At 40, Rickey's Not over the Hill
Eighteen years ago Rickey Henderson stole 100 bases in a season for the first time. Eight seasons ago he slid into third base with alltime-record steal number 939, pulled up the bag and held it aloft. On Christmas Day he will turn 40, yet his one-year, $2.3 million contract with the Mets is a flat-out steal for New York.
Widely considered the best leadoff hitter in history, Henderson remained among the American League's finest in that slot with the A's last season. He led the league in walks (118) and stolen bases (66), and his .376 on-base percentage was third best among leadoff men.
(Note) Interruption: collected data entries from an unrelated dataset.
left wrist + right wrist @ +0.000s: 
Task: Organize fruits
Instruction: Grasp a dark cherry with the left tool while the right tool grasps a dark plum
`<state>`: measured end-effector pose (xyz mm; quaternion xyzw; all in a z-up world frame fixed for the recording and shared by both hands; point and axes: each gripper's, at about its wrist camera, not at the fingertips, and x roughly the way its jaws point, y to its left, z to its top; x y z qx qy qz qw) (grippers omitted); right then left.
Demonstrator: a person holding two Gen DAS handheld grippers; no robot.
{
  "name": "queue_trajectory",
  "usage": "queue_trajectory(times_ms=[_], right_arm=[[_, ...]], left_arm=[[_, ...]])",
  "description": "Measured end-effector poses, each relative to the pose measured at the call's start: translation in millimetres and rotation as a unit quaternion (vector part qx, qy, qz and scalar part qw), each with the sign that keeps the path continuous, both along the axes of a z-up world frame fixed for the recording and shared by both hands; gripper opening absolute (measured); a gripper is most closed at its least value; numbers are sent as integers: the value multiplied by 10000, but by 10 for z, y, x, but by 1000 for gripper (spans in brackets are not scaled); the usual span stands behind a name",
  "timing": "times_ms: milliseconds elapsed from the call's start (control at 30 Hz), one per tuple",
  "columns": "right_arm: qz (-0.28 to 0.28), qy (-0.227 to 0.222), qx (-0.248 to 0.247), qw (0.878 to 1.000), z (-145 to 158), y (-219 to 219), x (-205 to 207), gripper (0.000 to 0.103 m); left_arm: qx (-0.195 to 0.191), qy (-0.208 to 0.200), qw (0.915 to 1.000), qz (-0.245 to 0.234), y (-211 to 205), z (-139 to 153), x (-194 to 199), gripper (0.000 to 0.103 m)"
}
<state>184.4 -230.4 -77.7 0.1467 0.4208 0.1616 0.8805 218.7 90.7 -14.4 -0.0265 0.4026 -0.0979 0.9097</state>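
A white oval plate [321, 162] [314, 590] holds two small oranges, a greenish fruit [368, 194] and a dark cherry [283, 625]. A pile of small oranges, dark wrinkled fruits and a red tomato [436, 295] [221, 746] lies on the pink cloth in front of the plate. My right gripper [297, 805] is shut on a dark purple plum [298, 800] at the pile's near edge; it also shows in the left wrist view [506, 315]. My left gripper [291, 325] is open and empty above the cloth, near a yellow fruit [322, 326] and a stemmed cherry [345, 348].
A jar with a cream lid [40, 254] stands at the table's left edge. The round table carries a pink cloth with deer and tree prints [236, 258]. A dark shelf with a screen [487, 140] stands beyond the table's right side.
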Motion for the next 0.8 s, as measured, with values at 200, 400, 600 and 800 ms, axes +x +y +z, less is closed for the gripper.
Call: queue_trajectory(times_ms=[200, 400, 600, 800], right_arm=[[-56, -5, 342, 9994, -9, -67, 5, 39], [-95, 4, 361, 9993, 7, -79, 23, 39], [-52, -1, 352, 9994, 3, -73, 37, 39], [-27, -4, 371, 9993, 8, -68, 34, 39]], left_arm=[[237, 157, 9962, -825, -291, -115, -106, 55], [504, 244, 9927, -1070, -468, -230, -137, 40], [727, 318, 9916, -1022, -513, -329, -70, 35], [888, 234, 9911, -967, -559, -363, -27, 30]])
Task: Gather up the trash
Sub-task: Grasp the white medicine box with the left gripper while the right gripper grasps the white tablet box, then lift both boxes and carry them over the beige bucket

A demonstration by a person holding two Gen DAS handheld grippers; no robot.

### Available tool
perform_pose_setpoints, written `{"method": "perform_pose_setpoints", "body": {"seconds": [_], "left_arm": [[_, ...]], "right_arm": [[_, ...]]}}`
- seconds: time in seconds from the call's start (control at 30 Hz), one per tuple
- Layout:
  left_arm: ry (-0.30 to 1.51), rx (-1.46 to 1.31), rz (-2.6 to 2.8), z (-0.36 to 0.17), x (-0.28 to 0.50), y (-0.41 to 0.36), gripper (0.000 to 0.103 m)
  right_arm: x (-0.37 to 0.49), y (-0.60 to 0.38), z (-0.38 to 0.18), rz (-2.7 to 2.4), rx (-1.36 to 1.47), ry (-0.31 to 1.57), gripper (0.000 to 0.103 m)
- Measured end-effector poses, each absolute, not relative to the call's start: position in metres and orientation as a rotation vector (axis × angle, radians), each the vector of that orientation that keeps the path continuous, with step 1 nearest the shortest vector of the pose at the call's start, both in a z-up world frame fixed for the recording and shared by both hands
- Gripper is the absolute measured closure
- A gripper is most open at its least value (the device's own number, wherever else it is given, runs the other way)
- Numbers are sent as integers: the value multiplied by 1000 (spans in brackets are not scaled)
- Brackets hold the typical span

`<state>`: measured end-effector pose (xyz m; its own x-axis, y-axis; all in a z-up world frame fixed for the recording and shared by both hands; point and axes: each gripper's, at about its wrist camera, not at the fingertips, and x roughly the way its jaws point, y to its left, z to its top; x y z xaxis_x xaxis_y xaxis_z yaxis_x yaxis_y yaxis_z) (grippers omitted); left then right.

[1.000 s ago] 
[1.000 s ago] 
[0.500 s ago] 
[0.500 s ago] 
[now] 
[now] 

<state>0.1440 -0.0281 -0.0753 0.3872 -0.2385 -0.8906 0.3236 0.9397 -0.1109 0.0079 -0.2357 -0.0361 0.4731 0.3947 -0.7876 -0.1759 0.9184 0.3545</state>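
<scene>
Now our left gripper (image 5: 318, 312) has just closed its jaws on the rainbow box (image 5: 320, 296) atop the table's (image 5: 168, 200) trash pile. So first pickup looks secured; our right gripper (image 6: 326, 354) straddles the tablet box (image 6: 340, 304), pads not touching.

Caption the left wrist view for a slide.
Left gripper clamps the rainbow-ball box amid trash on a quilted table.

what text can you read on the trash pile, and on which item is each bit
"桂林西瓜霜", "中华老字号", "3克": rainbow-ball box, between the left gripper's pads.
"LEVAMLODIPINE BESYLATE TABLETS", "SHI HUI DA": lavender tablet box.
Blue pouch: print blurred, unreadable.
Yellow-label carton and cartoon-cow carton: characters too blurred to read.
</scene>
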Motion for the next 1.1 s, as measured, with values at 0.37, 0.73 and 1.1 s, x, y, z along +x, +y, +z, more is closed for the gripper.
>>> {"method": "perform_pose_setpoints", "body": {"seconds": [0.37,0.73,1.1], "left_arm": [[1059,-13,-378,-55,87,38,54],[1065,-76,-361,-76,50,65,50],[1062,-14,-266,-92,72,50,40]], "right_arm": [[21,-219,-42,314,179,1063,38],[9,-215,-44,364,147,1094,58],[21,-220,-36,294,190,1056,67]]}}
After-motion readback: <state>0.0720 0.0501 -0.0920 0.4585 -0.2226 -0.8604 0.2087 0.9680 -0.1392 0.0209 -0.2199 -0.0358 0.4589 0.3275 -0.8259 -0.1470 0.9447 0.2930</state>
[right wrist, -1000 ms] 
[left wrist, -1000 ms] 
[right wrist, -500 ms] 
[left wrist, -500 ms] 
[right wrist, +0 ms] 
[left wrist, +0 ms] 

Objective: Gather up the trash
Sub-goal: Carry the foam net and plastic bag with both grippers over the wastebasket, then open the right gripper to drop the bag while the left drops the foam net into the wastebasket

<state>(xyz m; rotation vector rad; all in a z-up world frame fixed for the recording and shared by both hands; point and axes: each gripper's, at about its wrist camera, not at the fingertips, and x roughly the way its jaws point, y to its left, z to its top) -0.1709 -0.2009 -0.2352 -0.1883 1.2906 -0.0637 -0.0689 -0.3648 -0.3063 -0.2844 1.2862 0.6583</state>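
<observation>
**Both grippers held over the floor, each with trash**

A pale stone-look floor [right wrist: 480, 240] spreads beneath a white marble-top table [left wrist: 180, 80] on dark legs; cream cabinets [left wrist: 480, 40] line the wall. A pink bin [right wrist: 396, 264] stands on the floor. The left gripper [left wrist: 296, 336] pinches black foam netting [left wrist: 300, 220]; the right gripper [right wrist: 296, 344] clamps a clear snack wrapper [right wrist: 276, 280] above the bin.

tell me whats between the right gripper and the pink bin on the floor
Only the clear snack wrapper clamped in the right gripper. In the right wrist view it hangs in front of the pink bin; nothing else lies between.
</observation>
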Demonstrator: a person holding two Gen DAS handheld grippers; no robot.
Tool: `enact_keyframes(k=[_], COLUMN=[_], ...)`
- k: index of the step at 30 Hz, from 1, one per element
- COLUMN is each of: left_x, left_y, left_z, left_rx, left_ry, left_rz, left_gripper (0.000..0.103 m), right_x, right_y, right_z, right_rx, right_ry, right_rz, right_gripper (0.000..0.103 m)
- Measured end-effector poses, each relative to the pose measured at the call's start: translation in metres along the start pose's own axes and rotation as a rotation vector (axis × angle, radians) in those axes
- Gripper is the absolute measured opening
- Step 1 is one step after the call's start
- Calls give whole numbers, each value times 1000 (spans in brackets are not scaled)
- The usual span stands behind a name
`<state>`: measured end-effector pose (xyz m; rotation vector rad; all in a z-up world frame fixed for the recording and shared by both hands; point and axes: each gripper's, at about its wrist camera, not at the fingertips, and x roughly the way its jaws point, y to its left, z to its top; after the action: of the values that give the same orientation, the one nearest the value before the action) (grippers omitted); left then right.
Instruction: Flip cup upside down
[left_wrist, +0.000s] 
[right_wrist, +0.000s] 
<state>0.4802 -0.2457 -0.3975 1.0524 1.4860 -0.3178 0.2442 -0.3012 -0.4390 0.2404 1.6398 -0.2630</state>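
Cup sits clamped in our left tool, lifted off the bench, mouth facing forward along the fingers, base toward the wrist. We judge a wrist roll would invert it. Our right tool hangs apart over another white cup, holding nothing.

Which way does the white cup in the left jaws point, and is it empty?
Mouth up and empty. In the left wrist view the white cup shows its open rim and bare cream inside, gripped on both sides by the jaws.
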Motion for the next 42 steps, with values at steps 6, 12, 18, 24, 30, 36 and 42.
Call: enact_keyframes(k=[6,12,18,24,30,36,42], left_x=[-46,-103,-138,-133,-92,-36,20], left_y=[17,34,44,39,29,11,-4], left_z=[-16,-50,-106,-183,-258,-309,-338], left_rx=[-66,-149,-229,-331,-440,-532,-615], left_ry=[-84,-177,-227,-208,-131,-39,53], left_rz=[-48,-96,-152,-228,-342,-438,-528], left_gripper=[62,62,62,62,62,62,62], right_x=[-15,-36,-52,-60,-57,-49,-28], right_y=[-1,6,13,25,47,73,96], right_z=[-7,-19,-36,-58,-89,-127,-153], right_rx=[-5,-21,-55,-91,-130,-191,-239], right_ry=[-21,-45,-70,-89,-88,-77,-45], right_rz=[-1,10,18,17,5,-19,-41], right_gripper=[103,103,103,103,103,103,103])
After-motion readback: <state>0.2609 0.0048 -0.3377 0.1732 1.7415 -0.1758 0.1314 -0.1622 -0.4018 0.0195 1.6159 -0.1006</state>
Mets leadoff hitters, in the meantime, had only a .321 on-base percentage, and the team stole four fewer bases than Henderson did.
Still a chiseled physical specimen and still deeply numbers conscious, Henderson has his narrowed glare set upon two all-time records: He needs 167 walks to pass Babe Ruth's 2,056 and 232 runs to pass Ty Cobb's 2,245. (Henderson scored 101 in '98.)
"You have some initial reservations when you think, Hey, here's a 40-year-old player," says Mets general manager Steve Phillips. "But Rickey, he's not normal."
Getting Fiscal: 60-40 or Fight
Even before the Brown signing, commissioner Bud Selig was getting a little light-headed looking at the precipitous rise in salaries. So when he addressed the owners at a Dec. 3 meeting in Chicago, he told them that they'd have to adhere to a guideline adopted in 1982 but rarely enforced in recent years: The "60-40 rule," which requires all franchises to maintain at least a 60-to-40 ratio of assets to liabilities. Assets are defined as a club's appraised value while liabilities include total player salaries and all deferred money. Roughly 10 teams—whose identities the commissioner's office won't reveal—are currently in violation of the 60-40 rule. (They may not be the usual big-spending bogeymen like the Yankees and the Dodgers, whose high franchise values might allow them to conform to the 60-40 guideline.) If the violators don't fall in line within three years, the commissioner, in the words of one baseball official, "has broad powers to get a team into compliance."